5. Pasa análisis regulares con un antivirus que incluya escáner de red. No esperes a notar síntomas para revisar el estado de tu Wi-Fi. Un chequeo cada cierto tiempo detectará configuraciones peligrosas, dispositivos inesperados o intentos de acceso sospechosos.
6. Evita las webs “todo gratis” y las descargas pirata. El mayor peligro de estas páginas no son las cookies, sino los scripts maliciosos, pop-ups engañosos, reproductores falsos y binarios infectados que intentan colarte. Aunque tú no suelas usarlas, si alguien en tu casa entra a menudo desde tu Wi-Fi, está elevando el riesgo para toda la red.
7. Ten cuidado con las redes Wi-Fi públicas. Conectarte a redes abiertas de aeropuertos, cafeterías o centros comerciales implica riesgos, sobre todo por la posibilidad de ataques “hombre en el medio”. Aunque un dispositivo infectado no transmite el virus “por el aire” al tuyo solo por compartir Wi-Fi, sí puede, si no se aísla bien el tráfico, aprovechar debilidades del router o de otros equipos. Cuando ese dispositivo vuelve a tu casa y se conecta a tu red, si trae malware que ataca routers, podría intentar comprometer el tuyo.
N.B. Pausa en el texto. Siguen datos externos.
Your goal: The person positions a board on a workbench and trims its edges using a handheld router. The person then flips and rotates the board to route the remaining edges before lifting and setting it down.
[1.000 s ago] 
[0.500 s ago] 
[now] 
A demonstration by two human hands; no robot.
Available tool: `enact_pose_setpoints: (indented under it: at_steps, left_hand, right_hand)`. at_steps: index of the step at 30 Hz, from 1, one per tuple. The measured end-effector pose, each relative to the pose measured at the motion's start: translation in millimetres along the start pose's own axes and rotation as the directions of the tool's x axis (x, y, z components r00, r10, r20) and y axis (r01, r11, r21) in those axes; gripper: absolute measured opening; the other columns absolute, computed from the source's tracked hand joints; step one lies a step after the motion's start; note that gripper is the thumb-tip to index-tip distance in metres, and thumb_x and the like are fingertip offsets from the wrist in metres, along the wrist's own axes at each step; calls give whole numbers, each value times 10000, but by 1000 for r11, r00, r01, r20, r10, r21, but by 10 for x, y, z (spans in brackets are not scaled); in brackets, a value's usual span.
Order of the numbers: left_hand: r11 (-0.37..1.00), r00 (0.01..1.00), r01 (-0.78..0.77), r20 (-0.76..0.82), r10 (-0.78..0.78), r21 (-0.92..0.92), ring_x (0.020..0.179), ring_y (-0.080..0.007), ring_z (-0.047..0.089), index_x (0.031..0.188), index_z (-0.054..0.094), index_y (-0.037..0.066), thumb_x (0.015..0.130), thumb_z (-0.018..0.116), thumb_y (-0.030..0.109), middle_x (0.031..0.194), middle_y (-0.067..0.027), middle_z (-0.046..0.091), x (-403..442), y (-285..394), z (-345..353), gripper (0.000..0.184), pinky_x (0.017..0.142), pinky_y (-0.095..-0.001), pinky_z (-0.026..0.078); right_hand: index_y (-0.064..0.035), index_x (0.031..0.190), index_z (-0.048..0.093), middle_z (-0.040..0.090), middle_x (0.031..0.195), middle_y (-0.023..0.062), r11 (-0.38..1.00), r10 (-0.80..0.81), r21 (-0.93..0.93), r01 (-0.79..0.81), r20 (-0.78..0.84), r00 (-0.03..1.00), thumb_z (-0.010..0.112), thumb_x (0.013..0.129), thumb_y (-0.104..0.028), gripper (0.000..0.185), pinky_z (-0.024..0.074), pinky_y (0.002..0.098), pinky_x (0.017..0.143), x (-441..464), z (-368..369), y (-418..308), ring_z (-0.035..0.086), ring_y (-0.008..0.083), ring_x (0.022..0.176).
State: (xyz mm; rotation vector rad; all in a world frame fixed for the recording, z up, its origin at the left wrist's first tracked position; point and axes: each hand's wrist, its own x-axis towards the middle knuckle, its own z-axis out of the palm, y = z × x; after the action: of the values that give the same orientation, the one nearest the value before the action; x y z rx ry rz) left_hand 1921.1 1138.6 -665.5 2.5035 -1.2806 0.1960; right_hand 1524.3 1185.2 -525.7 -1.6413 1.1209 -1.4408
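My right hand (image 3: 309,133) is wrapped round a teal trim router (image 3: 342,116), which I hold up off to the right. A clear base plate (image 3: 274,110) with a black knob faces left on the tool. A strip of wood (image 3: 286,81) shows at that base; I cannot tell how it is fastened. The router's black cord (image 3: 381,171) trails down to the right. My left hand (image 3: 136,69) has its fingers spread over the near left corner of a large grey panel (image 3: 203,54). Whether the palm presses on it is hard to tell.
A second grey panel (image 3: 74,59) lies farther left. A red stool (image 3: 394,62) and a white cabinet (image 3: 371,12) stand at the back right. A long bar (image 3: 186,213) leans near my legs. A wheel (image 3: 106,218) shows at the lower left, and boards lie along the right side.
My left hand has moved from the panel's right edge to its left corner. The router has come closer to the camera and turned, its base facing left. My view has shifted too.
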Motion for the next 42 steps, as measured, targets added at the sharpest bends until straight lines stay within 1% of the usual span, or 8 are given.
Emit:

8. Aislamiento entre clientes y segmentación de la red. Muchas configuraciones de router incluyen funciones tipo “Aislamiento AP” o “Aislamiento entre clientes conectados”. Activarlas impide que un dispositivo conectado al Wi-Fi pueda comunicarse directamente con otro, reduciendo la posibilidad de que un equipo infectado ataque a los demás dentro de la misma red.
9. Considera el uso de una VPN fiable en el router o en los dispositivos. Una VPN cifra tu tráfico desde el dispositivo hasta el servidor VPN, de modo que, aunque alguien pueda espiar tu Wi-Fi (especialmente en redes públicas), no verá lo que haces. Ojo: una VPN no arregla un router ya infectado, pero sí dificulta algunos tipos de espionaje de tráfico.
10. Revisa periódicamente los dispositivos conectados y los registros del router. Dedicar unos minutos al mes a comprobar qué está conectado, qué direcciones IP aparecen y si hay intentos de acceso fallidos te puede ayudar a detectar problemas muy pronto.
Vivir tranquilo con tu red doméstica no significa obsesionarse, pero sí asumir que el router es una pieza crítica que merece el mismo cuidado que tu ordenador o tu móvil. Si entiendes cómo se infecta, qué síntomas da, cómo limpiarlo y cómo blindarlo con buenas contraseñas, firmware actualizado, desactivación de funciones innecesarias y escaneos regulares, tendrás muchas menos papeletas para que un malware convierta tu Wi-Fi en un coladero o en un peón silencioso de una botnet ajena.